Detection of volatile organometal chloride species in model atmosphere above seawater and sediment

The principal route for release of organometallic species into the atmosphere is currently considered to be the biological or chemical formation of saturated volatile compounds such as dimethylmercury, metal hydrides, etc. Model experiments conducted in our laboratory point to the release of extremely toxic, volatile organotin, -lead, -mercury, and -arsenic species that have been detected as the chlorides in the gas phase above seawater and sediment mixtures. As the sediment was sterilized prior to the analytical study, any bioformation of volatile metal species was excluded. The most probable account of these observations is the naturally occurring formation of metal chlorides, fueled by the abundance of chloride ion (or other halides) present in seawater and many other natural environments. This raises the suggestion that the release of toxic trace elements to the atmosphere by environmental processes may be seriously underestimated.
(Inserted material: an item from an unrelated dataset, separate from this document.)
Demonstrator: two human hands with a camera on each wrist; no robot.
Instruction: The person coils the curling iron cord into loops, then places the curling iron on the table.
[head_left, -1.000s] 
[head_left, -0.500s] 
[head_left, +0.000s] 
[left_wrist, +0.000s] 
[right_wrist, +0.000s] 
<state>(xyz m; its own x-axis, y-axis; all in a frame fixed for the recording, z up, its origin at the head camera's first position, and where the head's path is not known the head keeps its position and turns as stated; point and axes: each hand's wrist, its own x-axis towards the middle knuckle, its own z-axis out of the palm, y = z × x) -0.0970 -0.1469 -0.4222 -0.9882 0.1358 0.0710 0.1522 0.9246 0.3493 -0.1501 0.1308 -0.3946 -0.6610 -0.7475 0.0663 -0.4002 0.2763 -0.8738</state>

A conservative projection, based on laboratory data, suggests that the emission of butyltin into the atmosphere may reach as high as 150 ng/m(2) of water/yr from a polluted marine environment, suggesting a very significant level of release of butyltin from seawater at the global level. For the sampling and determination of volatile metal species, solid-phase microextraction combined with inductively coupled plasma time-of-flight mass spectrometry has been used. This new analytical system is capable of detection of semivolatile, thermally unstable compounds such as the class encompassing metal halide species.